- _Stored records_
:::

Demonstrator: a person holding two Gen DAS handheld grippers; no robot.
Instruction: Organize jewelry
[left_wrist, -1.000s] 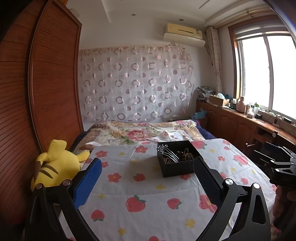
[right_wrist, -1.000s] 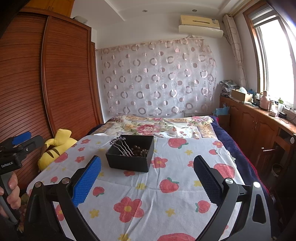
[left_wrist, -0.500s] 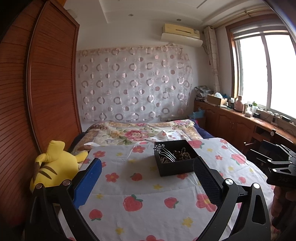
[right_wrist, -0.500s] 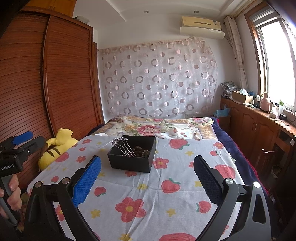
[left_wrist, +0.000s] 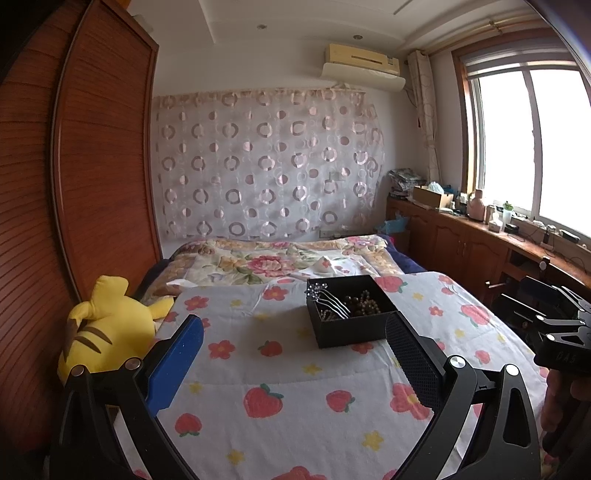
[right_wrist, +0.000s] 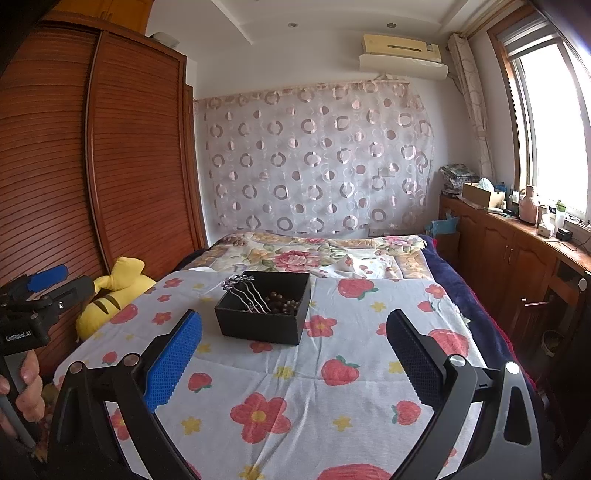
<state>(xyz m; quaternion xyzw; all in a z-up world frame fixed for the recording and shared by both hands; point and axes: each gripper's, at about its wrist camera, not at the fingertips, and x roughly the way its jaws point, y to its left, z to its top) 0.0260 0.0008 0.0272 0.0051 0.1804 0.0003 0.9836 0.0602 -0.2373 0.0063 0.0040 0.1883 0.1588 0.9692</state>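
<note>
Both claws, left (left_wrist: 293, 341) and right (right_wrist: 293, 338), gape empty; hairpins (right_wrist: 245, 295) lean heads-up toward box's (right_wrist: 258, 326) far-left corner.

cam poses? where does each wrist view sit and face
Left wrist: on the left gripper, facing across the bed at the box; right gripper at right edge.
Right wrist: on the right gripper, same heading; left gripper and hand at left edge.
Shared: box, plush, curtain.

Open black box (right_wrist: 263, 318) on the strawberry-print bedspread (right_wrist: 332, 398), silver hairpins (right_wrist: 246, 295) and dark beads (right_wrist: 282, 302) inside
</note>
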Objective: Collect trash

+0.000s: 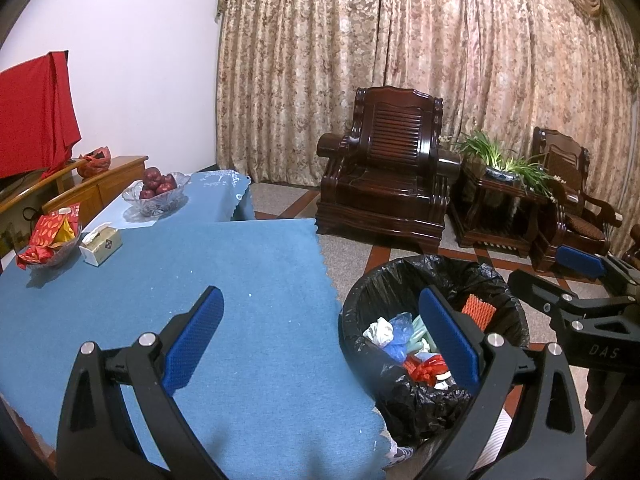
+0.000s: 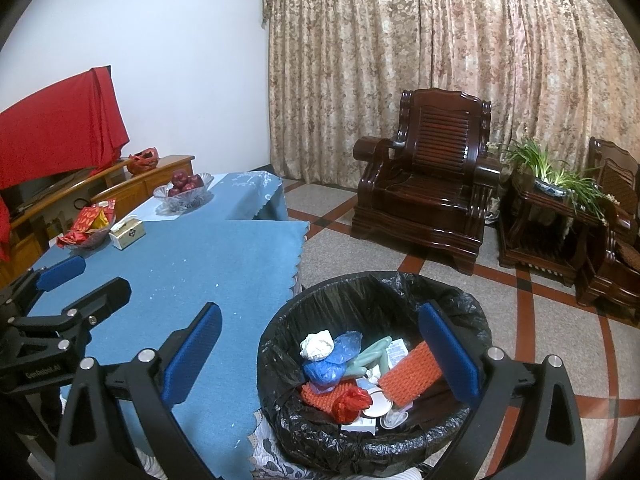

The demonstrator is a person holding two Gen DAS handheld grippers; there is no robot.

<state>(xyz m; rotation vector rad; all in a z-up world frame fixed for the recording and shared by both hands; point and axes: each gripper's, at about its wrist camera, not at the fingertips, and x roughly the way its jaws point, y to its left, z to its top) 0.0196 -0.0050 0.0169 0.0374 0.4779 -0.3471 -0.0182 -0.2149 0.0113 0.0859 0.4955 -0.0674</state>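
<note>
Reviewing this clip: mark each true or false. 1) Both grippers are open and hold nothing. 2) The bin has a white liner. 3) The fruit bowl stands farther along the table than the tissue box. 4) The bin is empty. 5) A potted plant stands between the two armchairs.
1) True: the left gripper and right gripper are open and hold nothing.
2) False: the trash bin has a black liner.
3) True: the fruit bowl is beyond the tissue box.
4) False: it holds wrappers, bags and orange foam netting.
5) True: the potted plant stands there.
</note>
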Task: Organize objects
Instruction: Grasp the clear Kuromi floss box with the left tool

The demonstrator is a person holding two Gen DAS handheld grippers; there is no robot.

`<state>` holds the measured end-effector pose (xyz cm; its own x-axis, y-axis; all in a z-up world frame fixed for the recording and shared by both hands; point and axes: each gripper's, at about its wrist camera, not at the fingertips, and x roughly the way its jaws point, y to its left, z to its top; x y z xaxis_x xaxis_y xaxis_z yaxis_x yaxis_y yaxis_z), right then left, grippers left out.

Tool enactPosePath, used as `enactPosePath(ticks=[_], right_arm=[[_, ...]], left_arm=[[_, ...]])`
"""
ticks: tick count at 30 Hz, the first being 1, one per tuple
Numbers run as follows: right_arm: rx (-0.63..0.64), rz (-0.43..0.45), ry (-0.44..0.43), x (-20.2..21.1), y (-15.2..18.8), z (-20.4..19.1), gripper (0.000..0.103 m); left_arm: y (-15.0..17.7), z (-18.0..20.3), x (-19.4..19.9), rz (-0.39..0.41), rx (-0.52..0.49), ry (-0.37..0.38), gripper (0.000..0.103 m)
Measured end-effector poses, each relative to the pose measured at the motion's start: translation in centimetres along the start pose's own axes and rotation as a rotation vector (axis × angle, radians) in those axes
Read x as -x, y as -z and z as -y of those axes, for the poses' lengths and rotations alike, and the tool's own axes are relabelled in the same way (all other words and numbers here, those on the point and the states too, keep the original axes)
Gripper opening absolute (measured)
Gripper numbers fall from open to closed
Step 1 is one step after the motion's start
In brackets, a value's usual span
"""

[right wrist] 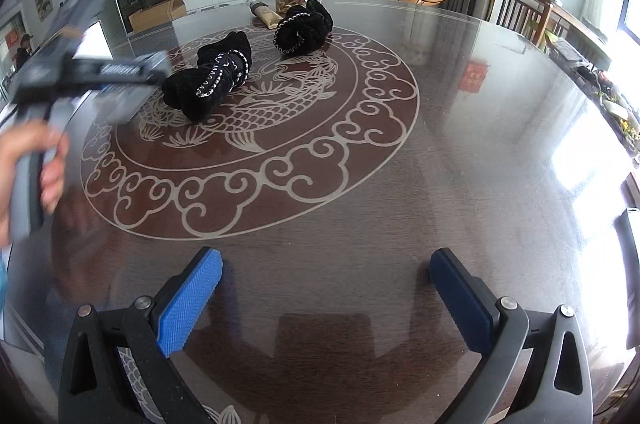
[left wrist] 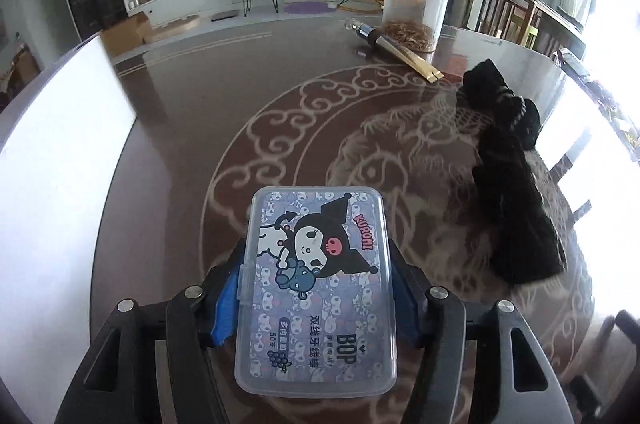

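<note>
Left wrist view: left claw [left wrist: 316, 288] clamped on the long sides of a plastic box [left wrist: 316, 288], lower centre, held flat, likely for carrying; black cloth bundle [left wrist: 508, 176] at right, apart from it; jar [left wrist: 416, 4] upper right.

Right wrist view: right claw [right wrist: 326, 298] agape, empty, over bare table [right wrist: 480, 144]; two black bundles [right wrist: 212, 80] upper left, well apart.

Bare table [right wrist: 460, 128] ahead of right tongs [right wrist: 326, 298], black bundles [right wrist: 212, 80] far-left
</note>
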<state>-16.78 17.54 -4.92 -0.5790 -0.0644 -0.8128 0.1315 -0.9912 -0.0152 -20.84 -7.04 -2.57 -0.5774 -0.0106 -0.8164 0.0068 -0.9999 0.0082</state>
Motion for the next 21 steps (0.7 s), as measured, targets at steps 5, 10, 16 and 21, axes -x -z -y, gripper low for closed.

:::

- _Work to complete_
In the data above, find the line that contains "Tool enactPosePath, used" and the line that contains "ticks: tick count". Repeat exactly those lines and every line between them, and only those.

- _Solved problem_
Tool enactPosePath, used as `enactPosePath(ticks=[_], right_arm=[[_, ...]], left_arm=[[_, ...]])`
"""
ticks: tick count at 30 Hz, the first being 1, one per tuple

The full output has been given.